Note that to calculate unconditional ITCV, one must specify sdx, sdy and rs at the same time.

{phang}
{opt sdy(#)} The standard deviation of Y, specifically for unconditional ITCV calculations; the default value is NA {cmd:sdy(NA)}; to activate the unconditional ITCV calculations and give the value of sdy as n use {cmd:sdy(n)}

{phang}
{opt rs(#)} The R-squared of the regression, specifically for unconditional ITCV calculations; the default value is NA {cmd:rs(NA)}; to activate the unconditional ITCV calculations and give the value of rs as p use {cmd:rs(p)}.
Please enter R-squared with the accuracy as high as possible, recommended at least 5 decimal points, because even small changes in R-squared can have a large impact on unconditional ITCV

{phang}
{opt eff_thr(#)} The users specified effective threshold; the default value is NA {cmd:eff_thr(NA)}

{phang}
{opt indx(#)} The user can specify whether the output for a linear model should be RIR {cmd:indx("RIR")} or ITCV {cmd:indx("IT")}; the default is RIR. To change to ITCV one should specify {cmd:indx("IT")} 		
		
{syntab: {ul:Values}}

{pstd}
To view these stored results, use the {cmd:return list} command immediately after running the pkonfound command.
		
{phang}
{opt obs_r}
Correlation between predictor of interest and outcome in the sample data

{phang}
{opt act_r}
Correlation between predictor of interest and outcome from the sample regression based on the t-ratio accounting for a non-zero null hypothesis

{phang}
{opt critical_r}
Critical correlation value at which the inference would be nullified, e.g., associated with p=0.05

{phang}
{opt r_final}
Final correlation value given CV, should be equal to critical_r

{phang}
{opt rxcv}
Correlation between predictor of interest (X) and CV necessary to nullify the inference for smallest impact

{phang}
{opt rycv}
Correlation between outcome (Y) and CV necessary to nullify the inference for smallest impact

{phang}
{opt rxcvGz}
Correlation between predictor of interest and CV necessary to nullify the inference for smallest impact, conditioning on all observed covariates (Given Z)

{phang}
{opt rycvGz}
Correlation between outcome and CV necessary to nullify the inference for smallest impact, conditioning on all observed covariates (Given Z)

{phang}
{opt itcvGz}
ITCV conditioning on the observed covariates

{phang}
{opt itcv}
Unconditional ITCV

{phang}
{opt benchmark_corr_product}
Benchmark correlation product representing the product RxZ × RyZ, capturing the association strength of all observed covariates Z with the predictor X and the outcome Y.

{phang}
{opt itcv_ratio_to_benchmark}
ITCV ratio to benchmark.
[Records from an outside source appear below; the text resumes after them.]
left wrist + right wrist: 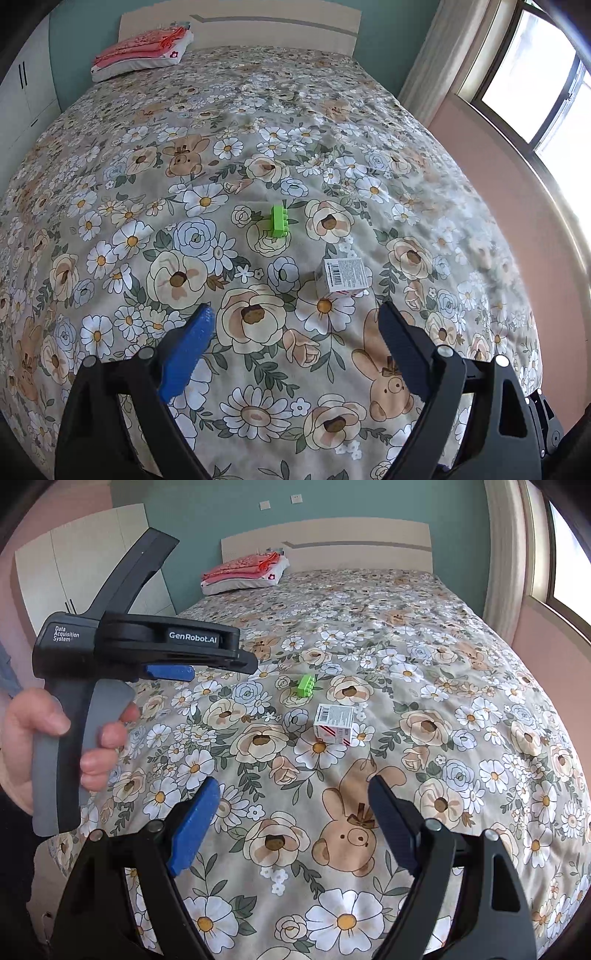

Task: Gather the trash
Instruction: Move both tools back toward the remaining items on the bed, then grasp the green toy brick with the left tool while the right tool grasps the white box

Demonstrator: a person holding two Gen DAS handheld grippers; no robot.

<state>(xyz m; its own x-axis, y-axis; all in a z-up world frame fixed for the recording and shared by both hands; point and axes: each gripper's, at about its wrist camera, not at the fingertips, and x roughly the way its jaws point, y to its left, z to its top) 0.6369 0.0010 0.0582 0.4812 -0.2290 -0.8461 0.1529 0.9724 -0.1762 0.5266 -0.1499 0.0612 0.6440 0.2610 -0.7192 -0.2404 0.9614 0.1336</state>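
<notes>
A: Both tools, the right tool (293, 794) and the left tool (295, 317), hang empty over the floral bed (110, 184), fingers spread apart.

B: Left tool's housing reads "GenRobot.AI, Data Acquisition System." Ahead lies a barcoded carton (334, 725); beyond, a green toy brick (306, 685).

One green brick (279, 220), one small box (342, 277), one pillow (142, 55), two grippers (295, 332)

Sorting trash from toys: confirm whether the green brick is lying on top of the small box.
No: the green brick lies on the bedspread apart from the small box, with floral fabric showing between them.
</notes>
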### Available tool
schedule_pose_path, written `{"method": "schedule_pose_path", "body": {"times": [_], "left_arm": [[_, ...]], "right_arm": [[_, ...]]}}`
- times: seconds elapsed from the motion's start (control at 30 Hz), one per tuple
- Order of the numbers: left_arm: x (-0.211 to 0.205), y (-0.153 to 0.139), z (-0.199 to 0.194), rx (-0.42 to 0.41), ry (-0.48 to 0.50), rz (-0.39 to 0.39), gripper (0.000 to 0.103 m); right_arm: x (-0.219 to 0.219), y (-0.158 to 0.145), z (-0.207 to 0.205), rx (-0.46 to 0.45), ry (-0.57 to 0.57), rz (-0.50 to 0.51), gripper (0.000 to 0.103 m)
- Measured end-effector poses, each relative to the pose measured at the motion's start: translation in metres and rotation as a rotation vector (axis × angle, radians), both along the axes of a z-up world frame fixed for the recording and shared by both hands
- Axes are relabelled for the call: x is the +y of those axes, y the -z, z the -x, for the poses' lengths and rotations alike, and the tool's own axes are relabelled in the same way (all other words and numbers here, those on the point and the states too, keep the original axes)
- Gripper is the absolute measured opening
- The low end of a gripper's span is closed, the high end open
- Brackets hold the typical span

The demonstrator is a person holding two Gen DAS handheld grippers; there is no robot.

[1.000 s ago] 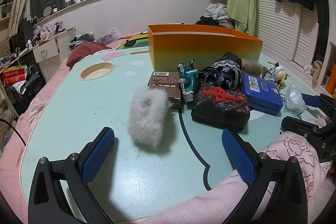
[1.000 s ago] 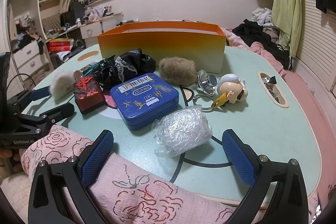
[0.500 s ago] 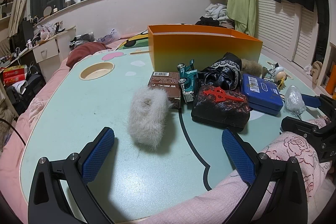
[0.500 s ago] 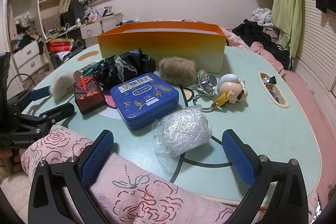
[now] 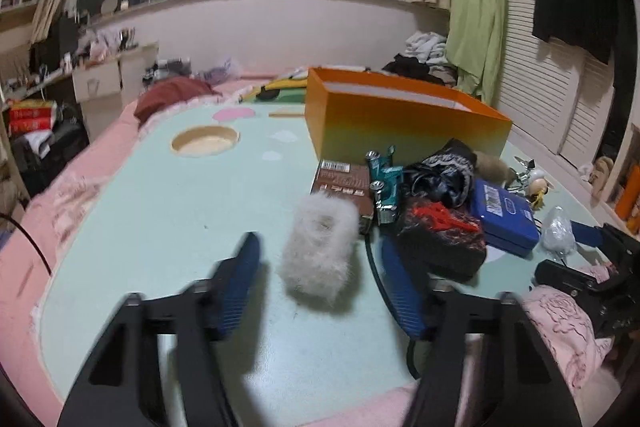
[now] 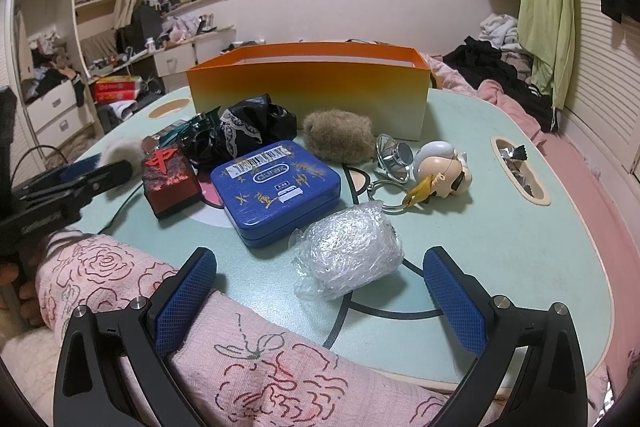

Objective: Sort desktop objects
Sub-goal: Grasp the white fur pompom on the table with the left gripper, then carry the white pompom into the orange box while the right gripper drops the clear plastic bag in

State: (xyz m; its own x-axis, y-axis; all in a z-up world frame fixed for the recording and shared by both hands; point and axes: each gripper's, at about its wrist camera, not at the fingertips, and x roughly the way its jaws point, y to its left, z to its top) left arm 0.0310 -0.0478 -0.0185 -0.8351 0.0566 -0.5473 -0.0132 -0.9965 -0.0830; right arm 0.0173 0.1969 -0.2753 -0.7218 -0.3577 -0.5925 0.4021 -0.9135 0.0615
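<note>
tabletop (image 5: 152, 211): mint green, carrying every item.
box (image 5: 400, 119): orange, open-topped, toward the far edge; judged the sorting target.
tin (image 6: 276, 187): blue, mid-tabletop; "durex" and a barcode sticker can be read.
fur piece (image 5: 320, 251): white, near the front edge, between the open fingers of the left gripper (image 5: 320, 287); to be closed on squarely at mid-length, untouched.
right gripper (image 6: 320, 295): open, empty, behind the plastic wad (image 6: 352, 255).

On the table (image 6: 520, 227) we see the box (image 6: 308, 87) at the back, the tin (image 6: 276, 187) before it, and the plastic wad (image 6: 352, 255) nearest, right of the tin.
</note>
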Motion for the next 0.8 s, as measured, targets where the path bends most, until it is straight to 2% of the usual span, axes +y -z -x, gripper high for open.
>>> {"method": "schedule_pose_path", "body": {"times": [0.03,0.07,0.17,0.27,0.33,0.37,0.47,0.5,0.6,0.63,0.67,0.7,0.73,0.8], "left_arm": [[0.0,0.002,0.0,0.001,-0.004,0.001,0.031],[0.0,0.003,-0.002,0.007,-0.004,-0.002,0.026],[0.001,0.003,-0.01,0.032,0.021,-0.007,0.026],[0.004,0.002,-0.012,0.036,0.027,-0.004,0.026],[0.004,0.002,-0.012,0.032,0.026,-0.002,0.026],[0.005,0.002,-0.013,0.032,0.026,0.0,0.026],[0.005,0.001,-0.012,0.03,0.024,0.0,0.026],[0.005,0.001,-0.013,0.03,0.023,-0.001,0.026],[0.005,0.0,-0.014,0.033,0.021,0.001,0.026],[0.005,0.0,-0.015,0.034,0.023,0.002,0.026],[0.005,-0.001,-0.015,0.035,0.025,0.002,0.026],[0.005,-0.001,-0.016,0.037,0.027,0.003,0.026],[0.006,-0.001,-0.017,0.039,0.03,0.003,0.026],[0.006,-0.003,-0.019,0.045,0.034,0.006,0.026]], "right_arm": [[0.002,0.0,0.0,0.001,-0.002,0.015,0.103],[0.007,-0.004,-0.004,0.015,-0.013,0.051,0.102],[0.031,-0.022,-0.016,0.108,-0.018,0.174,0.102],[0.046,-0.039,-0.012,0.15,0.067,0.147,0.102],[0.055,-0.04,-0.003,0.12,0.117,0.137,0.099],[0.061,-0.038,0.002,0.09,0.125,0.168,0.095],[0.07,-0.027,0.012,-0.014,0.09,0.308,0.089],[0.065,-0.024,0.014,-0.03,0.068,0.319,0.088],[0.038,-0.02,0.008,-0.002,0.007,0.23,0.082],[0.027,-0.018,0.005,0.015,-0.022,0.175,0.075],[0.019,-0.015,0.005,0.022,-0.03,0.122,0.057],[0.008,-0.009,0.006,0.02,-0.028,0.049,0.045],[0.003,-0.003,0.007,0.011,-0.028,0.022,0.033],[0.004,-0.003,0.003,0.029,-0.03,0.066,0.032]]}}
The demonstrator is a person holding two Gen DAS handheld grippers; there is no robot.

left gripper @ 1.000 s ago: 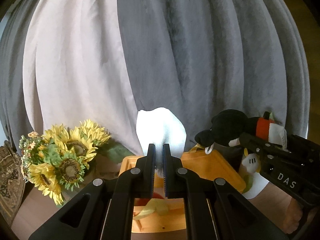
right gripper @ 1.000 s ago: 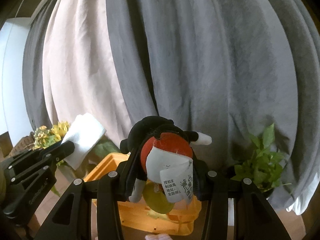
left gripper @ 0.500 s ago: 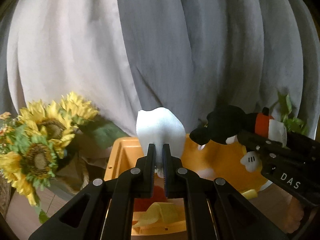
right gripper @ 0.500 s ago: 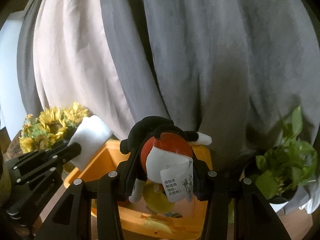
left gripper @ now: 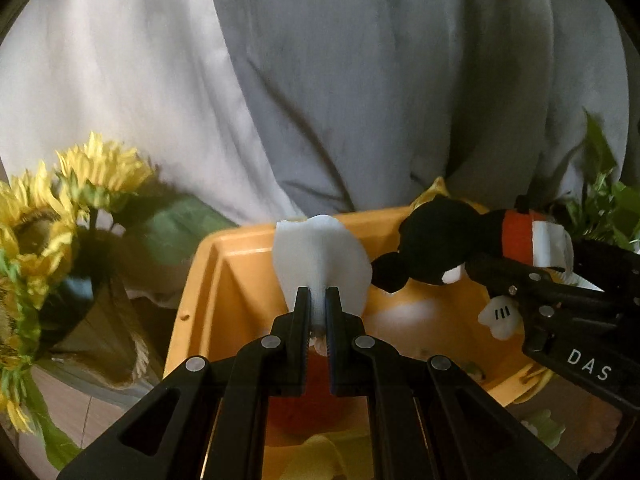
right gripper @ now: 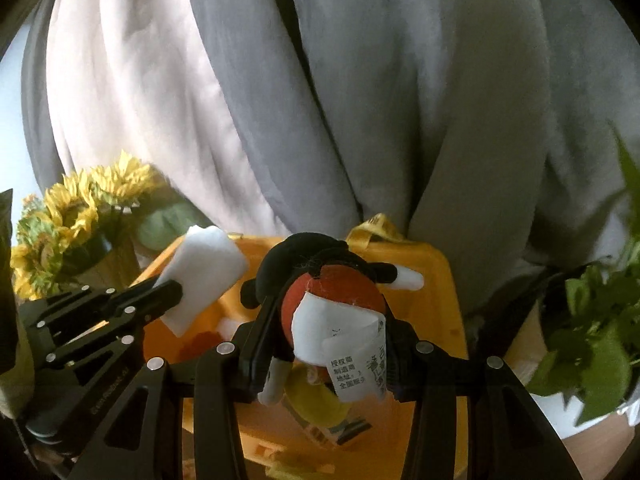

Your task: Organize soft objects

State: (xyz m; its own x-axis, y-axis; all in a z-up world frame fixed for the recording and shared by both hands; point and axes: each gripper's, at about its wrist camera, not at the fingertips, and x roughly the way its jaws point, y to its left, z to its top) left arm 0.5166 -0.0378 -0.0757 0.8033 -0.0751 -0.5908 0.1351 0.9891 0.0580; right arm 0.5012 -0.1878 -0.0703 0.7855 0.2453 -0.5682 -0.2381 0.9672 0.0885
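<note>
The left gripper (left gripper: 318, 300) pinches a white cloth (left gripper: 320, 260) over the yellow bin (left gripper: 208, 280); at 3 o'clock, the right gripper (right gripper: 326, 320) clamps a plush toy (right gripper: 320, 276) (face hidden by its tag (right gripper: 344, 344)).

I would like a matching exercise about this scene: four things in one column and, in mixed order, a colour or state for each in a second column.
Things:
1. bin
2. white pad
3. plush toy
4. sunflowers

Descriptions:
A. black, red and white, with a printed label, held in the right tongs
B. yellow petals, standing left of the bin
C. pinched in the shut left tongs
D. orange, open at the top, with things inside

Pairs: 1-D, 2-C, 3-A, 4-B
</note>
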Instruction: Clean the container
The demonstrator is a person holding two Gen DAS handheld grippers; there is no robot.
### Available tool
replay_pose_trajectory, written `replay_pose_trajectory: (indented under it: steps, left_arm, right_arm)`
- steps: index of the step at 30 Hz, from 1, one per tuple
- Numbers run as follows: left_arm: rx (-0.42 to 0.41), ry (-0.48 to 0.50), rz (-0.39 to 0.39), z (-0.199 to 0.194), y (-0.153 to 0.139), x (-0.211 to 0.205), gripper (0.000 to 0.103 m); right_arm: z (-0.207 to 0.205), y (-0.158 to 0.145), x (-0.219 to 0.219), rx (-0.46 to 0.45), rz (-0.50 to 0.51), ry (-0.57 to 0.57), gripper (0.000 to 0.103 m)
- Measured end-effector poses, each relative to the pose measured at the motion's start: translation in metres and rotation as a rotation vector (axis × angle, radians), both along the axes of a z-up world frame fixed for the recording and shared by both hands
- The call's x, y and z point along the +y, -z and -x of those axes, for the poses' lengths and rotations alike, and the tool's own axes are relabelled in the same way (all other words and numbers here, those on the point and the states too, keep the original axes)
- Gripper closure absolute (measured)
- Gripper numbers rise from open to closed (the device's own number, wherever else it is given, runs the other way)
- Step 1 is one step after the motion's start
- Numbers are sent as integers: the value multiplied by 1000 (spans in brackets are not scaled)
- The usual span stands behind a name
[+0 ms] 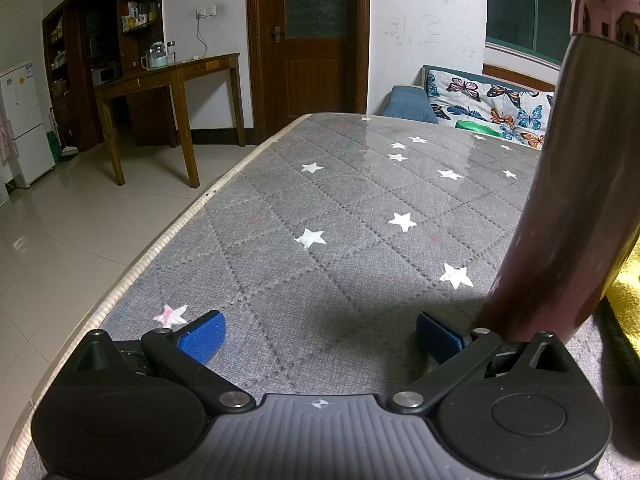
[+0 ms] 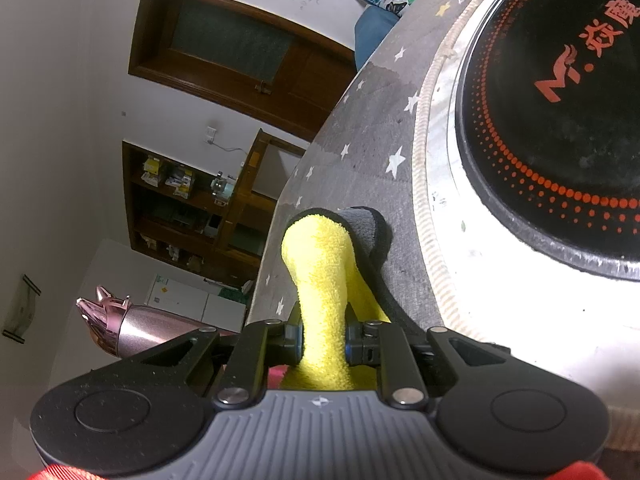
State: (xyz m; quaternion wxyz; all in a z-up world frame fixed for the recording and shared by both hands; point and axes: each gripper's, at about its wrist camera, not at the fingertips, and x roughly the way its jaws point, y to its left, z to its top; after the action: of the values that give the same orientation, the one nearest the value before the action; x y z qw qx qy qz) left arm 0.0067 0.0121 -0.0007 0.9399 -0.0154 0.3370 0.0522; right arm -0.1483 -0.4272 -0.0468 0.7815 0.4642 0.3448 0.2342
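The pink metal bottle [image 1: 560,200], capped with a spiky pink lid [image 1: 600,4], stands tilted on the grey star-printed surface [image 1: 340,200], and everything else sits around it. The left hand-held gripper [image 1: 320,334] hovers low over the surface with its blue pads [image 1: 202,336] spread wide and empty, the right-side pad just beside the bottle's base. The right hand-held gripper [image 2: 323,340] is pinched tight on a yellow cloth [image 2: 320,264] with a grey edge, beside the bottle, and past the cloth lies a round black cooktop [image 2: 560,100] with orange dots.
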Motion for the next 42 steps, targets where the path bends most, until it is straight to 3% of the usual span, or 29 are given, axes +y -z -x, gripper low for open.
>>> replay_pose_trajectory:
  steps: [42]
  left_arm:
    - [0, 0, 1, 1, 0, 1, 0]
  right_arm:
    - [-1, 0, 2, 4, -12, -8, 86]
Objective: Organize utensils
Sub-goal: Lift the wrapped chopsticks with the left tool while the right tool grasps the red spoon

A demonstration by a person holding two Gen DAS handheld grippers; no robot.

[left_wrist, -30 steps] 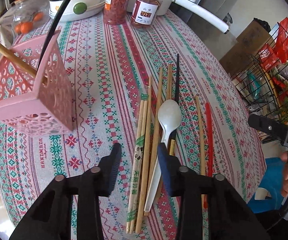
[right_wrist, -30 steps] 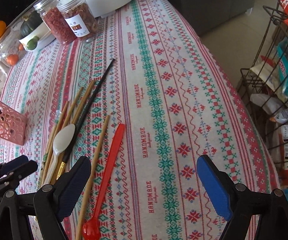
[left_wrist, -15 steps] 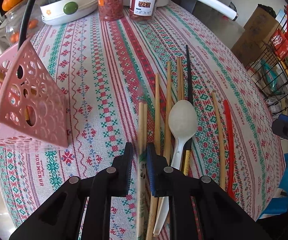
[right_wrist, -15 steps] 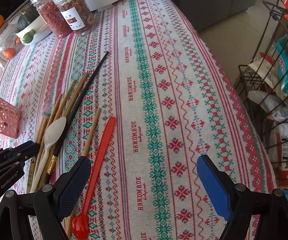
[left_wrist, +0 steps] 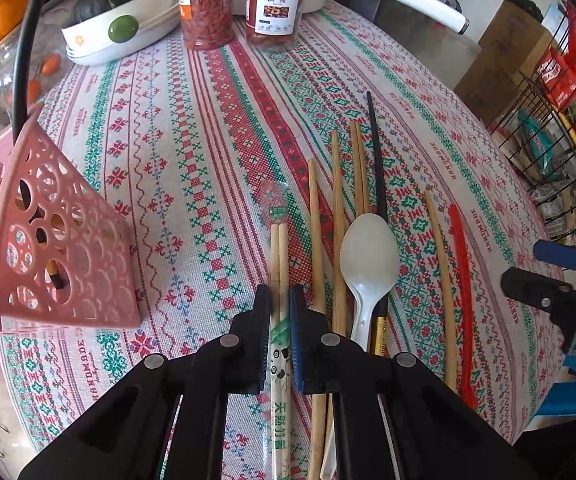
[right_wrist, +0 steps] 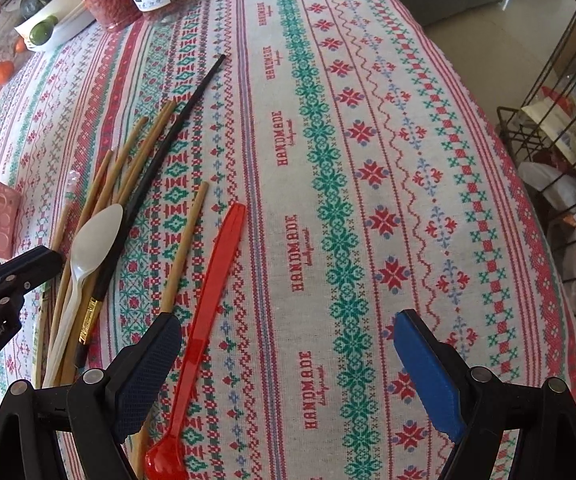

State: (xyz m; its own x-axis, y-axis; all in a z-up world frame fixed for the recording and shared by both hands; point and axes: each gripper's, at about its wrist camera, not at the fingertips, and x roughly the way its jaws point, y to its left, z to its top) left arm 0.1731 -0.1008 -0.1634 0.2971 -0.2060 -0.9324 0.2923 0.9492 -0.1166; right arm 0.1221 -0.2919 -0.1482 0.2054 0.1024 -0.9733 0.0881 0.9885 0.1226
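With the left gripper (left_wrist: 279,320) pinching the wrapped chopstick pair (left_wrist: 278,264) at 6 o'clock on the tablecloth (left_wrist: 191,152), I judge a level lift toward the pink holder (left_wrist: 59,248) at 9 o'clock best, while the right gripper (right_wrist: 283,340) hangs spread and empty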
The ratio of the required correlation product to the benchmark correlation product.

{phang}
{opt beta_threshold}
Threshold value for estimated effect

{phang}
{opt beta_threshold_verify}
Estimated effect given RIR. Should be equal to beta_threshold

{phang}
{opt perc_bias_to_change}
Percent bias needed to change the inference

{phang}
{opt RIR_primary}
Robustness of Inference to Replacement (RIR)

{phang}
{opt RIR_perc}
RIR as % of total sample (for linear regression) 


{phang}
{bf:Coefficient of Proportionality} 

{pstd}
This command calculates the correlation between the omitted variable and the focal predictor and between the omitted variable and the outcome necessary to make the estimated effect of the focal predictor be zero and an R-squared as specified on input. These correlations also generate the Coefficient of Proportionality (COP), the proportion selection on unobservables (omitted covariates) relative to observables (observed covariates) necessary to reduce the effect of the focal predictor to zero for a specified R-squared. COP requires extra inputs including the standard deviation of the outcome (Y), of the focal predictor (X), the observed R-squared, and the desired final R-squared (fr2max).

{p 8 17 2}
{cmdab:pkonfound}
[{# # # # # # #}]
[,{cmd:model_type(0) indx("COP")} {it:options}]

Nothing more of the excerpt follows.